Her ne kadar davalı vekilince milletlerarası yetki ve uygulanacak hukuk itirazında bulunulmuş ise de; mahkememizin 24.12.2015 tarihli celsesinde, davanın konişmentonun tarafı olmadığı görülmekle mahkememizin milletlerarası yetkisine yönelik yapmış olduğu itirazın reddine karar verilmiştir.

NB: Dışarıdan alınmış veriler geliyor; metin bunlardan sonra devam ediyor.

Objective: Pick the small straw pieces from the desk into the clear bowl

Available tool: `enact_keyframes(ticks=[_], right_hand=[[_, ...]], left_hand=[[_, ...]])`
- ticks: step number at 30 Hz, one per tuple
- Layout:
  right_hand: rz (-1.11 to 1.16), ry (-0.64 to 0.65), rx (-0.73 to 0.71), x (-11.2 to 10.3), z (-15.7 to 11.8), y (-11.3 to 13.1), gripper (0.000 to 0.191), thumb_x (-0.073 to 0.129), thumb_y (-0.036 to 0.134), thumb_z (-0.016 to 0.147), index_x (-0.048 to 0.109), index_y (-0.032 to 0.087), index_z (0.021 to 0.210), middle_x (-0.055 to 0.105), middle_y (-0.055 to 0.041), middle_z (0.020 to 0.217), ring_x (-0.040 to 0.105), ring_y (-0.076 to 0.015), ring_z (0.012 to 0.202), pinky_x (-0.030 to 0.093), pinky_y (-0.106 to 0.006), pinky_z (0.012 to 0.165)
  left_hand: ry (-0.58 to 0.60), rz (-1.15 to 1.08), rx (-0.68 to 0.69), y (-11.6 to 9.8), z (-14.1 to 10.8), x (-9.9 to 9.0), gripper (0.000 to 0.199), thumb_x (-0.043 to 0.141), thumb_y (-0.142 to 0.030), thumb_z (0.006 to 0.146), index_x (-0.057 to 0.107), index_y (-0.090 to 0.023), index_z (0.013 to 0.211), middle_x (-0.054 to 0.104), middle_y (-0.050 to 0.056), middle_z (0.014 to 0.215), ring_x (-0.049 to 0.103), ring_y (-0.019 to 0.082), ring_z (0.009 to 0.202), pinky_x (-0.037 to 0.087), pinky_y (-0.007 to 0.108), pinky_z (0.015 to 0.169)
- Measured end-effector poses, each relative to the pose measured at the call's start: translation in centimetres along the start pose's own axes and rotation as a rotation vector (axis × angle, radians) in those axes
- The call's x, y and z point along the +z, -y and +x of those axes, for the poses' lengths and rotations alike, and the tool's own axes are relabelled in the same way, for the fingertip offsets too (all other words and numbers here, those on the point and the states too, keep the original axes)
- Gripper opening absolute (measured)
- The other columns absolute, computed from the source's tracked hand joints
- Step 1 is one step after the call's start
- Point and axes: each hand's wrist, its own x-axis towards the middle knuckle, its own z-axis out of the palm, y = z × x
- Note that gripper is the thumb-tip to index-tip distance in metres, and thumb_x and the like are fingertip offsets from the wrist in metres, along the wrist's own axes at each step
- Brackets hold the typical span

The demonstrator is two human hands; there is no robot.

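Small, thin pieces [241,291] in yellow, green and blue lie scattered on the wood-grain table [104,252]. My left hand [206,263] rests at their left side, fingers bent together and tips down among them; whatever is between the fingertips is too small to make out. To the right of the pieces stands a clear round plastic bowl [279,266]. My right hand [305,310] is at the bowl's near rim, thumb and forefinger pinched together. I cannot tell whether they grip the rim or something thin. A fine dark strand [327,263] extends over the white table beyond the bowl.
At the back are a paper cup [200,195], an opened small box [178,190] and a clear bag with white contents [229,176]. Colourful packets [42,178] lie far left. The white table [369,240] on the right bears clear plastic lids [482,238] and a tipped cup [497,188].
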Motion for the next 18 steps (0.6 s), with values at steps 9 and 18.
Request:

Mahkememizce aldırılan 09/05/2016 havale tarihli …, …, Yrd. Doç. Dr. … imzalı bilirkişi raporunda özetle; Davalı … AŞ.’ye şahsi kusuruna binaen doğrudan husumet yöneltilemeyeceği, davalı … A.Ş.’ye acente sıfatıyla müvekkili … …’a izafeten husumet yöneltilemeyeceği, davacı … AŞ.’nin kanuni halefîyetinden bahsedilmeyeceği ve dolayısıyla aktif dava ehliyetinin bulunmadığı, davacı … A.Ş. ile alıcı … A.Ş, arasında geçerli bir sigorta sözleşmesi olduğu, ancak dava konusunu ilgilendiren Özel şartların bağlayıcılığının şüphe götürdüğü, davalı … A.Ş.’ye kanuni usule uygun bir zarar bildiriminde bulunulmadığı, hasarın denizyolu taşımacılığı esnasında gerçekleştiği ispat edilemediğinden, davalı … A.Ş.’nm meydana gelen hasardan sorumlu olmadığı belirtilmiştir.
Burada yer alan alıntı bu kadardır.